• _PROBLEM DETAILS_
The answer should be every line below, retyped exactly.

((

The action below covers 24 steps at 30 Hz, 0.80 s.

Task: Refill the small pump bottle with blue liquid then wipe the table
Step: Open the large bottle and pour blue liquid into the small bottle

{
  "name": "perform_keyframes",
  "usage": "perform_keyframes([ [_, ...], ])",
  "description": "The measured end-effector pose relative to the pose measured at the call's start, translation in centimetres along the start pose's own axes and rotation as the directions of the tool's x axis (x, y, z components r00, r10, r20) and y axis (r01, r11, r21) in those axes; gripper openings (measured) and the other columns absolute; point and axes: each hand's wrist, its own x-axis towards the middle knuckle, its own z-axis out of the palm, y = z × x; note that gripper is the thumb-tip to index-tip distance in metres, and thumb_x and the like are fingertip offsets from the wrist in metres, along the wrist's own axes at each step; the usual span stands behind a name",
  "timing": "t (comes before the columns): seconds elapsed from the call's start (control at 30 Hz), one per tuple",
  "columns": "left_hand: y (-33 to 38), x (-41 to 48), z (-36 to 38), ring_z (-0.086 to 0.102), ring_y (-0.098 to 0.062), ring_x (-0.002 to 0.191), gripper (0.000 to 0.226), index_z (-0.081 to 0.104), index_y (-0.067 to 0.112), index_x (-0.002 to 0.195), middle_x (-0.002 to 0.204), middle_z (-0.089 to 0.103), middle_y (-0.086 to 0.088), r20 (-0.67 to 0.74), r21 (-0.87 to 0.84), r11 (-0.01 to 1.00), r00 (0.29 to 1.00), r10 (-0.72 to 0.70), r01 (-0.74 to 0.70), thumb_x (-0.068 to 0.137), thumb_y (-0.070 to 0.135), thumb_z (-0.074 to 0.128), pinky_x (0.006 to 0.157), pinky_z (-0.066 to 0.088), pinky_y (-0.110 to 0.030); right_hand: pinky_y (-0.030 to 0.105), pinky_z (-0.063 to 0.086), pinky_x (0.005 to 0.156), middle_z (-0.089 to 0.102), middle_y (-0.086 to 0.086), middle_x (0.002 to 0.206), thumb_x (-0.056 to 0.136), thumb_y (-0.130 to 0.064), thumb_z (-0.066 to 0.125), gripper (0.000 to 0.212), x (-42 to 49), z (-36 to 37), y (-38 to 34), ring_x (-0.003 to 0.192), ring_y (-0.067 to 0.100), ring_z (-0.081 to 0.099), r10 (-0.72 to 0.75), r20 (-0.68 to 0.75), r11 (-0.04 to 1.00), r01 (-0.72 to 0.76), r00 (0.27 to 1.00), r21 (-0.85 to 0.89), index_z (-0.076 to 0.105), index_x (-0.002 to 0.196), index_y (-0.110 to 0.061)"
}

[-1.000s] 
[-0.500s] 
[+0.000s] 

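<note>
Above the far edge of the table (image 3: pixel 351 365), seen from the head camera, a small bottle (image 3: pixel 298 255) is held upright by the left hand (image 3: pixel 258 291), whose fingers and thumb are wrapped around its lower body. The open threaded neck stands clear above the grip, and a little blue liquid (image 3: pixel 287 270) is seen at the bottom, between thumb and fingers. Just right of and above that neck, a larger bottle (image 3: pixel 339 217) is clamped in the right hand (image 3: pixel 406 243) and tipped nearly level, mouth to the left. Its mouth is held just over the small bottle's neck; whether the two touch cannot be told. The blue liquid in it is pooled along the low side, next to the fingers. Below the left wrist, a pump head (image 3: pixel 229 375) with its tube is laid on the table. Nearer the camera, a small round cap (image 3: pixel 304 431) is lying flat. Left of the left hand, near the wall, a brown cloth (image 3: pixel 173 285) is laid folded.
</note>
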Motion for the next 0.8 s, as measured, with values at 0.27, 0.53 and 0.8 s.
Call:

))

• _ANSWER TO THE PROBLEM_
The action below covers 24 steps at 30 Hz, 0.80 s.

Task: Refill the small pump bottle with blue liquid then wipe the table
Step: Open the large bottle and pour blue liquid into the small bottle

{
  "name": "perform_keyframes",
  "usage": "perform_keyframes([ [_, ...], ])",
  "description": "The measured end-effector pose relative to the pose measured at the call's start, translation in centimetres along the start pose's own axes and rotation as the directions of the tool's x axis (x, y, z components r00, r10, r20) and y axis (r01, r11, r21) in those axes; gripper openings (measured) and the other columns absolute; point and axes: each hand's wrist, its own x-axis towards the middle knuckle, its own z-axis out of the palm, y = z × x; note that gripper is the thumb-tip to index-tip distance in metres, and thumb_x and the like are fingertip offsets from the wrist in metres, along the wrist's own axes at each step; the usual span stands behind a name",
  "timing": "t (comes before the columns): seconds elapsed from the call's start (control at 30 Hz), one per tuple",
  "columns": "left_hand: y (-33 to 38), x (-41 to 48), z (-36 to 38), ring_z (-0.086 to 0.102), ring_y (-0.098 to 0.062), ring_x (-0.002 to 0.191), gripper (0.000 to 0.226), index_z (-0.081 to 0.104), index_y (-0.067 to 0.112), index_x (-0.002 to 0.195), middle_x (-0.002 to 0.204), middle_z (-0.089 to 0.103), middle_y (-0.086 to 0.088), r20 (-0.67 to 0.74), r21 (-0.87 to 0.84), r11 (-0.01 to 1.00), r00 (0.29 to 1.00), r10 (-0.72 to 0.70), r01 (-0.74 to 0.70), thumb_x (-0.068 to 0.137), thumb_y (-0.070 to 0.135), thumb_z (-0.074 to 0.128), pinky_x (0.006 to 0.157), pinky_z (-0.066 to 0.088), pinky_y (-0.110 to 0.030); right_hand: pinky_y (-0.030 to 0.105), pinky_z (-0.063 to 0.086), pinky_x (0.005 to 0.156), middle_z (-0.089 to 0.102), middle_y (-0.086 to 0.086), middle_x (0.002 to 0.206), thumb_x (-0.056 to 0.136), thumb_y (-0.130 to 0.064), thumb_z (-0.066 to 0.125), gripper (0.000 to 0.212), x (-42 to 49), z (-36 to 37), y (-38 to 34), ring_x (-0.003 to 0.192), ring_y (-0.067 to 0.100), ring_z (-0.081 to 0.099), r10 (-0.72 to 0.75), r20 (-0.68 to 0.75), r11 (-0.04 to 1.00), r01 (-0.72 to 0.76), r00 (0.27 to 1.00), r21 (-0.85 to 0.89), index_z (-0.076 to 0.105), index_x (-0.002 to 0.196), index_y (-0.110 to 0.061)"
}

[-1.000s] 
[-0.500s] 
[+0.000s] 

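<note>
Above the far edge of the table (image 3: pixel 351 365), seen from the head camera, a small bottle (image 3: pixel 298 255) is held upright by the left hand (image 3: pixel 258 291), whose fingers and thumb are wrapped around its lower body. The open threaded neck stands clear above the grip, and a little blue liquid (image 3: pixel 287 270) is seen at the bottom, between thumb and fingers. Just right of and above that neck, a larger bottle (image 3: pixel 339 217) is clamped in the right hand (image 3: pixel 406 243) and tipped nearly level, mouth to the left. Its mouth is held just over the small bottle's neck; whether the two touch cannot be told. The blue liquid in it is pooled along the low side, next to the fingers. Below the left wrist, a pump head (image 3: pixel 229 375) with its tube is laid on the table. Nearer the camera, a small round cap (image 3: pixel 304 431) is lying flat. Left of the left hand, near the wall, a brown cloth (image 3: pixel 173 285) is laid folded.
</note>
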Motion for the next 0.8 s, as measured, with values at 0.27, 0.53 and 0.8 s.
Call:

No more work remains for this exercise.